Australia reignites debate for a sugar tax, but lacks government support
The Australian Medical Association (AMA) has called for a tax on sugar-sweetened beverages to be introduced as a matter of priority to tackle obesity, despite opposition from food and drink industry representatives and politicians.
"Improving the nutrition and eating habits of Australians must become a priority for all levels of government. We need to drag government to action with a variety of measures. One of the easiest to implement, and one of the simplest to call for, is a tax on sugar-sweetened drinks. We don’t think that’s the silver bullet to fix our obesity crisis, but it’s certainly part of the jigsaw."
Dr Michael Gannon, President of the Australian Medical Association
In 2011-12, Australians consumed an average of 60g of free sugars per day – with half of this coming from sugary drinks.

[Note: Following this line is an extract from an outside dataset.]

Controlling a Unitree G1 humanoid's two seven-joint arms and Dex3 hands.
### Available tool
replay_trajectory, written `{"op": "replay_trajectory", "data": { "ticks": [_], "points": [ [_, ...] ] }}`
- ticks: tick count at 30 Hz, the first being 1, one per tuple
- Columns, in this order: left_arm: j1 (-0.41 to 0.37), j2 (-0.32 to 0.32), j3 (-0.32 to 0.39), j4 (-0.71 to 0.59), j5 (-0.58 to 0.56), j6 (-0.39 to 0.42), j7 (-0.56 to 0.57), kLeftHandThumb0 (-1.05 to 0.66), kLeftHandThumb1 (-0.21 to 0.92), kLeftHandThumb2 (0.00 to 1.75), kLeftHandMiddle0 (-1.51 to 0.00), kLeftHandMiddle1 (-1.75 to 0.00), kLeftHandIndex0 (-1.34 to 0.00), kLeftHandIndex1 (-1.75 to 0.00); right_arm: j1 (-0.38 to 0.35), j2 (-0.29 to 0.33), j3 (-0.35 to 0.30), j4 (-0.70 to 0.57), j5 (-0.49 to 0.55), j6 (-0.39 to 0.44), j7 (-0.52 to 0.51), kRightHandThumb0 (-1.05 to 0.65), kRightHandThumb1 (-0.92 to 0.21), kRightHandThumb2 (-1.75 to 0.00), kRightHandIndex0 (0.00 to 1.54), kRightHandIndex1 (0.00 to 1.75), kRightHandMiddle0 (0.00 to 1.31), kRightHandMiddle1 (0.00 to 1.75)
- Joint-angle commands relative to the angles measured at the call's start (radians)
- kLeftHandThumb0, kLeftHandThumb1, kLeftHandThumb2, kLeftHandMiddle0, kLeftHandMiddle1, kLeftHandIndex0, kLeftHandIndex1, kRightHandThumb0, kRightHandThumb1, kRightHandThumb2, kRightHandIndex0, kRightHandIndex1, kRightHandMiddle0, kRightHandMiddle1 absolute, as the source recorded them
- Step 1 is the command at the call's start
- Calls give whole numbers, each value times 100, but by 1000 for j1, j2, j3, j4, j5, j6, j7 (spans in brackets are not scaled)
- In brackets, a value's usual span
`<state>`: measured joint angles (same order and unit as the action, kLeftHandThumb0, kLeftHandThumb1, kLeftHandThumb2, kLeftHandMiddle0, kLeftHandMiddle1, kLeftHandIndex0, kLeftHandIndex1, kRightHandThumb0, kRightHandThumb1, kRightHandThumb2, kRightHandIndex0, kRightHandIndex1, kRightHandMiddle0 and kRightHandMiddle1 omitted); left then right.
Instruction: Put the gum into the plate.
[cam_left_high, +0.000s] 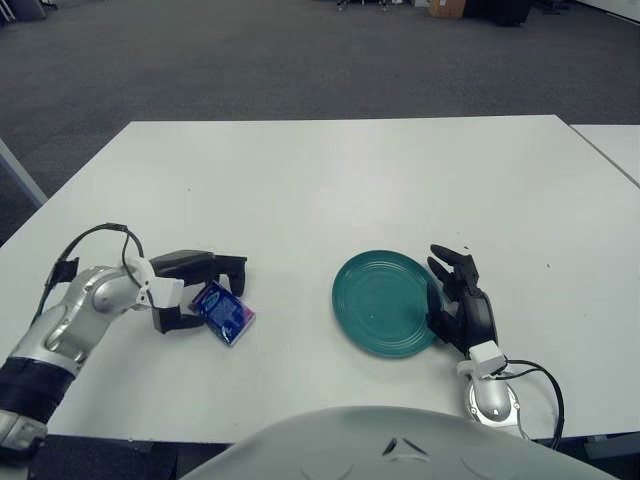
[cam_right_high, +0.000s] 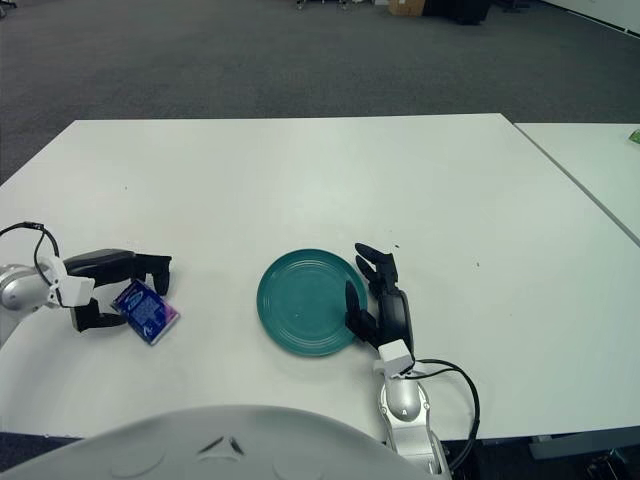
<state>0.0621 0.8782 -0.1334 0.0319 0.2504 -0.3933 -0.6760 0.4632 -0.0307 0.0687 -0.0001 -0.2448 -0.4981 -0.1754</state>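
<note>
At about eight o'clock on the white table (cam_left_high: 330, 180), we see the left hand (cam_left_high: 195, 290) closed around the gum (cam_left_high: 223, 312), a small blue packet: the upper fingers (cam_left_high: 222, 266) arch over its far edge and the lower finger (cam_left_high: 178, 320) presses in at its near left edge, so the packet is pinched between them. The packet sits tilted, its right corner dipping toward the table; we cannot tell whether that corner touches the surface or has just cleared it. The green plate (cam_left_high: 352, 295) lies at about five o'clock on the table, well apart from the gum and to its right, and it holds nothing. The right hand (cam_left_high: 462, 305) shows just beside the plate's right rim, at three o'clock of the plate, its dark fingers loosely spread and holding nothing; we cannot tell whether it touches the rim. We judge the task to be in its early stage: the grasp appears made, but the lift, the carry rightward across the bare stretch of table, and the release over the plate all remain. Because the packet is thin and held at a slant, we judge that it could slip or rotate in the pinch during the carry.
</note>
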Motion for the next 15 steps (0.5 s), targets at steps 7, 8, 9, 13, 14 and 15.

The World Health Organization (WHO) recommends limiting daily intake of free sugars to less than 10% of a person’s total energy intake (or 50g). Consuming more than 60g of free sugars per day increases the rate of dental caries in teenagers and adults.
One country’s sour experience with sugar
In a recently published position paper, AMA lists a series of recommendations for the government to improve the nutrition and eating habits of Australians. It highlights the need to support improved nutrition education and food literacy programmes, mandatory food fortification, price signals to influence consumption, and restrictions on food and beverage advertising to children.
The paper also calls for water to be promoted and provided as the default beverage option, and for fresh, minimally processed foods (such as fruit and vegetables) to be affordable for people of all incomes. The health minister however has made it clear that the government will not support a sugar tax. A 20% tax had already been proposed in Australia in 2017, but Prime Minister Malcolm Turnbull rejected it on the grounds that the country already had enough taxes.
The trends to follow
To date, 26 countries have introduced a sugar tax on food and drinks and the debate is ongoing in many more countries. In Mexico, a study found a 5% drop in the sales of sugary-drinks after the first year that the tax was introduced, followed by a 9% decline in the second year. In 2016, WHO made headlines when they backed taxing sugary drinks by 20% or more to help reduce sugar consumption.
Reducing sugar consumption will have a significant impact on helping to curb the global epidemic of dental caries. Sugar is the primary factor responsible for the development of dental caries. Sugary drinks (such as soda, energy and sports drinks) are a main source of ‘empty calories’, which contain high levels of energy and no nutritional value. Excessive consumption of sugar from snacks, processed foods, and drinks is one of a few major factors causing worldwide increases in oral disease, cardiovascular disease, cancer and diabetes.
FDI supports the promotion and implementation of sugar-reduction policies as part of a healthy diet to tackle the burden of dental caries and the risk of other noncommunicable diseases. Comprehensive and integrated action, led by governments, is necessary to win the battle against these diseases.